■ EXCERPTED RECORDS ■
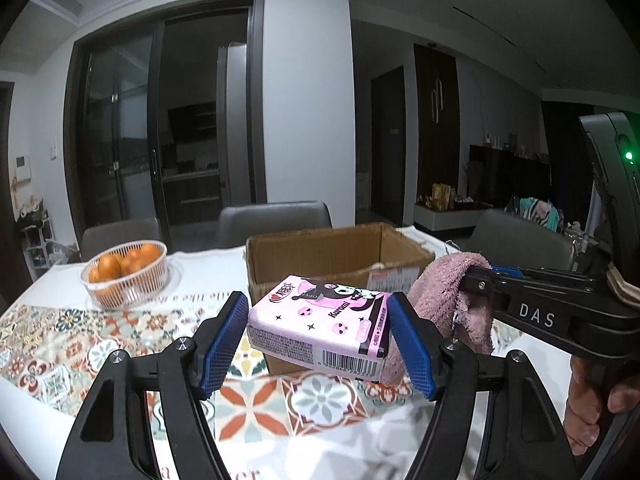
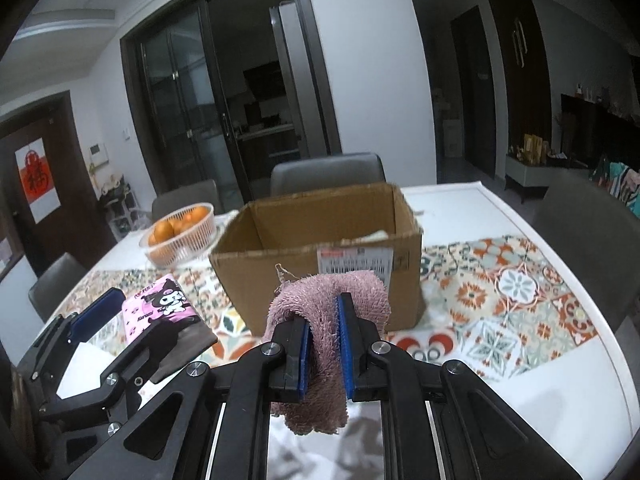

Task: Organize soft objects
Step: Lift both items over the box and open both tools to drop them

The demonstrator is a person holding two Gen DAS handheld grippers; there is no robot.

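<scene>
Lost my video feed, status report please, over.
Left claw shut on pink cartoon-print tissue pack, lifted. Right claw shut on pink terry cloth. Open brown cardboard box just ahead; nothing blocking it.

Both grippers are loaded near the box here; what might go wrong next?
1. The tissue pack sits tilted in the left gripper; it may slip out before reaching the cardboard box.
2. The pink towel hangs below the right gripper and could snag the box's front wall.
3. The grippers are close together and could collide.
</scene>
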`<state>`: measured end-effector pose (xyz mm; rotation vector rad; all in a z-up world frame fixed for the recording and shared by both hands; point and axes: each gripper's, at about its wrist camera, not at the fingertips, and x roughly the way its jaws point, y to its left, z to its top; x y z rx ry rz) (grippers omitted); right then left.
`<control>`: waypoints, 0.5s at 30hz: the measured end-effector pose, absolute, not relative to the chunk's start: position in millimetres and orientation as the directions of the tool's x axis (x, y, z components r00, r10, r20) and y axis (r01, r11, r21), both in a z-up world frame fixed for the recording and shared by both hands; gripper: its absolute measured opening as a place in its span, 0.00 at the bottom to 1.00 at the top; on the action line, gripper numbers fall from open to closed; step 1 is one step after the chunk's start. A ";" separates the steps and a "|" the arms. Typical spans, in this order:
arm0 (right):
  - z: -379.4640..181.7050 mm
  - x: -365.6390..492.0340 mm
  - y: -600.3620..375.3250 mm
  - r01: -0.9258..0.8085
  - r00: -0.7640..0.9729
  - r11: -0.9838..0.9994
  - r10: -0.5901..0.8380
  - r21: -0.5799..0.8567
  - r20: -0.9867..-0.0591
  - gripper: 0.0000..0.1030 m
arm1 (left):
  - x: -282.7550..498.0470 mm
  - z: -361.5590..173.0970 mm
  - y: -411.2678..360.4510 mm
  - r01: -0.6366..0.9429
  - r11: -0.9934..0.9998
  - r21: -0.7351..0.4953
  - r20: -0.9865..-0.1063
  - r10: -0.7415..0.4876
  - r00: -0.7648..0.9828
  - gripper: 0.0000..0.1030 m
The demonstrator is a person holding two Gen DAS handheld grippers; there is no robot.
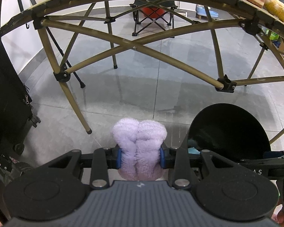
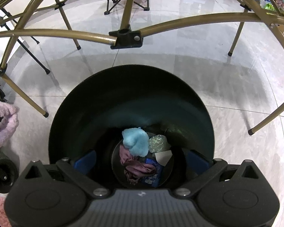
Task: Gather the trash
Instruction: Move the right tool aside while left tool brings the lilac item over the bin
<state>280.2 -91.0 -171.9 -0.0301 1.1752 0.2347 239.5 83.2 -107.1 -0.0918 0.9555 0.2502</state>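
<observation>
The left gripper point(image 1: 140, 158) is squeezing a fluffy lilac cloth point(image 1: 139, 141) between its blue pads point(image 1: 119, 158), the jaws drawn narrow around it, and its own camera is showing the black bin point(image 1: 229, 132) only as a dark opening off to the right of the cloth. The right wrist view is looking straight down into that bin point(image 2: 85, 104) (the only view of its contents): a light blue fluffy piece point(image 2: 135, 141), a crumpled clear wrapper point(image 2: 158, 142), a white paper scrap point(image 2: 163, 157), a mauve cloth point(image 2: 136, 167) and a blue packet point(image 2: 151, 177) are lying at the bottom. The right gripper point(image 2: 141, 160) is hanging over the bin with its jaws spread wide and nothing between them. Left of the bin in this view, the lilac cloth point(image 2: 3, 124) is showing at the frame edge. Beyond the bin, the tan folding table frame point(image 2: 179, 24) is crossing the grey tiled floor point(image 2: 179, 60), and a folding camp chair point(image 1: 153, 17) is standing farther back.
</observation>
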 end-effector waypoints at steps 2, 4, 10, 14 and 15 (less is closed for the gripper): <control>-168.7 279.2 -94.2 -0.192 0.372 0.976 0.169 0.102 -0.913 1.00 | 240.5 -105.5 79.6 -0.245 0.969 0.032 -0.816 0.167 0.554 0.34; -164.8 278.7 -97.7 -0.187 0.382 0.977 0.172 0.107 -0.908 1.00 | 241.4 -103.2 74.9 -0.236 0.971 0.030 -0.813 0.161 0.560 0.34; -153.1 275.8 -109.8 -0.175 0.419 0.978 0.176 0.111 -0.891 1.00 | 245.4 -98.3 58.8 -0.207 0.978 0.031 -0.806 0.147 0.573 0.34; -146.0 274.2 -120.0 -0.166 0.446 0.979 0.181 0.118 -0.876 1.00 | 247.9 -96.6 48.6 -0.188 0.982 0.033 -0.804 0.138 0.578 0.34; -143.9 274.2 -122.5 -0.162 0.454 0.980 0.180 0.118 -0.873 1.00 | 248.6 -96.4 45.5 -0.182 0.983 0.035 -0.804 0.136 0.580 0.34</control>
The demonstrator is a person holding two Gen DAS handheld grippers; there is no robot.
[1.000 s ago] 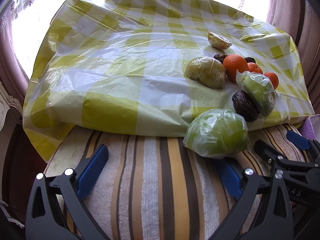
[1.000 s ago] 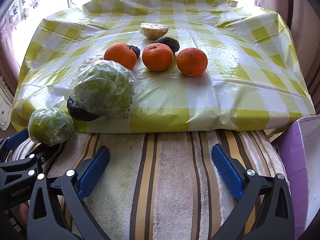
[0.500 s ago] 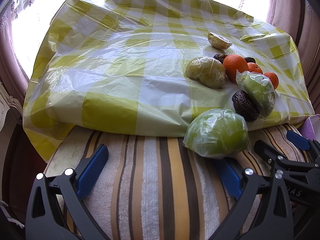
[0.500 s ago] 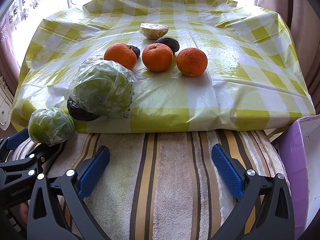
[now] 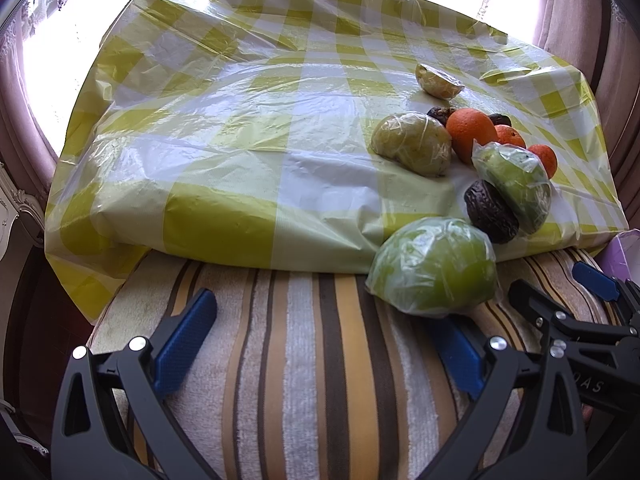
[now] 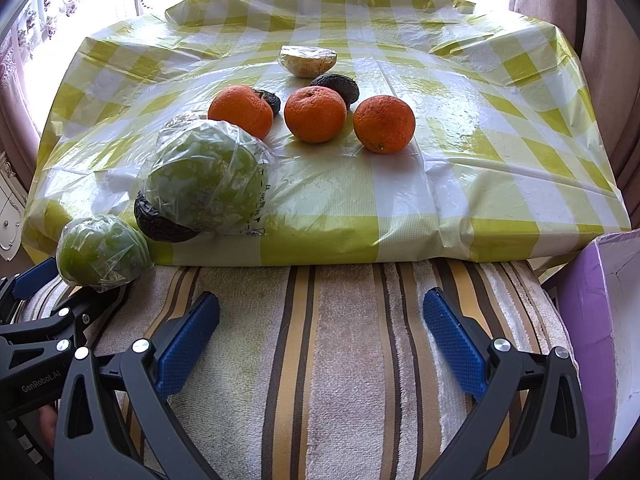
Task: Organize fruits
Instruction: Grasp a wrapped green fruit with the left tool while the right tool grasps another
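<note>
Three oranges [image 6: 315, 114] sit in a row on the yellow-checked plastic cloth [image 6: 480, 184], with dark wrinkled fruits [image 6: 335, 84] behind them and a wrapped half fruit [image 6: 307, 61] further back. A large bagged green fruit [image 6: 206, 178] lies on a dark fruit [image 6: 158, 222] at the cloth's front edge. A smaller bagged green fruit [image 5: 434, 266] rests on the striped towel [image 5: 300, 360], just ahead of my left gripper's right finger. A wrapped yellowish fruit [image 5: 412, 144] lies left of the oranges. My left gripper [image 5: 320, 344] and right gripper [image 6: 320, 336] are both open and empty above the towel.
A purple box [image 6: 592, 320] stands at the right edge of the towel. Curtains [image 6: 600, 60] and a bright window lie behind the table. The left half of the checked cloth [image 5: 200, 140] holds no fruit.
</note>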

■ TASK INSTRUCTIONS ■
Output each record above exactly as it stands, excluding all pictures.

■ RESPONSE AREA ■
Task: Organize soft objects
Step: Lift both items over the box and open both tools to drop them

The demonstrator is a person holding two Gen DAS handheld grippers; there is no robot.

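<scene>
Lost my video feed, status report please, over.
Left claw shut on pink cartoon-print tissue pack, lifted. Right claw shut on pink terry cloth. Open brown cardboard box just ahead; nothing blocking it.

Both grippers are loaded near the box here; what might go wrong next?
1. The tissue pack sits tilted in the left gripper; it may slip out before reaching the cardboard box.
2. The pink towel hangs below the right gripper and could snag the box's front wall.
3. The grippers are close together and could collide.
</scene>
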`<state>`: measured end-effector pose (xyz mm; rotation vector rad; all in a z-up world frame fixed for the recording and shared by both hands; point and axes: each gripper's, at about its wrist camera, not at the fingertips, and x roughly the way its jaws point, y to its left, z to its top; x y z rx ry rz) (grippers omitted); right then left.
`<control>`: waypoints, 0.5s at 30hz: the measured end-effector pose, absolute, not relative to the chunk's start: position in millimetres and orientation as the directions of the tool's x axis (x, y, z components r00, r10, r20) and y axis (r01, r11, r21), both in a z-up world frame fixed for the recording and shared by both hands; gripper: its absolute measured opening as a place in its span, 0.00 at the bottom to 1.00 at the top; on the action line, gripper numbers fall from open to closed; step 1 is one step after the chunk's start. A ";" separates the steps and a "|" the arms. Typical spans, in this order:
arm0 (right):
  - z: -379.4640..181.7050 mm
  - x: -365.6390..492.0340 mm
  - y: -600.3620..375.3250 mm
  - r01: -0.9258..0.8085
  - r00: -0.7640..0.9729
  - r11: -0.9838..0.9994
  - r10: -0.5901..0.8380
  - r21: -0.5799..0.8567
  - r20: -0.9867..-0.0591
  - gripper: 0.0000..0.1030 m
arm1 (left):
  - x: -282.7550..498.0470 mm
  - z: -361.5590..173.0970 mm
  - y: -411.2678..360.4510 mm
  - r01: -0.6366..0.9429
  - r11: -0.9934..0.9998
  - r21: -0.7351..0.4953
  - r20: -0.9865..-0.1063
  - r10: -0.7415..0.4876
  - r00: -0.7648..0.9828
  - gripper: 0.0000..0.1030 m
The demonstrator is a person holding two Gen DAS handheld grippers; there is no robot.
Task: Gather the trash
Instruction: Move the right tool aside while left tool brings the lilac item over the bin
<state>280.2 -91.0 -171.9 -0.0301 1.1752 0.2347 239.5 83.2 -107.1 -0.0918 0.9555 0.2502</state>
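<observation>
The left gripper point(image 1: 140, 158) is squeezing a fluffy lilac cloth point(image 1: 139, 141) between its blue pads point(image 1: 119, 158), the jaws drawn narrow around it, and its own camera is showing the black bin point(image 1: 229, 132) only as a dark opening off to the right of the cloth. The right wrist view is looking straight down into that bin point(image 2: 85, 104) (the only view of its contents): a light blue fluffy piece point(image 2: 135, 141), a crumpled clear wrapper point(image 2: 158, 142), a white paper scrap point(image 2: 163, 157), a mauve cloth point(image 2: 136, 167) and a blue packet point(image 2: 151, 177) are lying at the bottom. The right gripper point(image 2: 141, 160) is hanging over the bin with its jaws spread wide and nothing between them. Left of the bin in this view, the lilac cloth point(image 2: 3, 124) is showing at the frame edge. Beyond the bin, the tan folding table frame point(image 2: 179, 24) is crossing the grey tiled floor point(image 2: 179, 60), and a folding camp chair point(image 1: 153, 17) is standing farther back.
</observation>
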 end-effector waypoints at steps 2, 4, 10, 14 and 15 (less is closed for the gripper): <control>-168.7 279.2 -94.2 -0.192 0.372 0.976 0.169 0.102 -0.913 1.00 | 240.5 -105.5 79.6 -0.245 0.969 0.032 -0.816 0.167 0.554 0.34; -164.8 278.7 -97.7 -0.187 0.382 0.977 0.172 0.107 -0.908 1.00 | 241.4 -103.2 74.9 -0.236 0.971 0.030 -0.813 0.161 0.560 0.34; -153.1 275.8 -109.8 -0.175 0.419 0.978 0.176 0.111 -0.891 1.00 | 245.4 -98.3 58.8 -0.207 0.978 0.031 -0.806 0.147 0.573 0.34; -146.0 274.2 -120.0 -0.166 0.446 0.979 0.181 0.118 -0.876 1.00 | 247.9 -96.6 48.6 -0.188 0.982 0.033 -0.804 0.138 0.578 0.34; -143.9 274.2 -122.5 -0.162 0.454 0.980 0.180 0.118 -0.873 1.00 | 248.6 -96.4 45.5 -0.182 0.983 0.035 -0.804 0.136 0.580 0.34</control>
The demonstrator is a person holding two Gen DAS handheld grippers; there is no robot.
[1.000 s ago] 
[1.000 s ago] 
[0.500 s ago] 
[0.500 s ago] 
[now] 
[now] 
Task: Organize fruits
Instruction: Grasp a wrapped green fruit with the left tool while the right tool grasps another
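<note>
Three oranges [image 6: 315, 114] sit in a row on the yellow-checked plastic cloth [image 6: 480, 184], with dark wrinkled fruits [image 6: 335, 84] behind them and a wrapped half fruit [image 6: 307, 61] further back. A large bagged green fruit [image 6: 206, 178] lies on a dark fruit [image 6: 158, 222] at the cloth's front edge. A smaller bagged green fruit [image 5: 434, 266] rests on the striped towel [image 5: 300, 360], just ahead of my left gripper's right finger. A wrapped yellowish fruit [image 5: 412, 144] lies left of the oranges. My left gripper [image 5: 320, 344] and right gripper [image 6: 320, 336] are both open and empty above the towel.
A purple box [image 6: 592, 320] stands at the right edge of the towel. Curtains [image 6: 600, 60] and a bright window lie behind the table. The left half of the checked cloth [image 5: 200, 140] holds no fruit.
</note>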

The exercise requires no additional answer.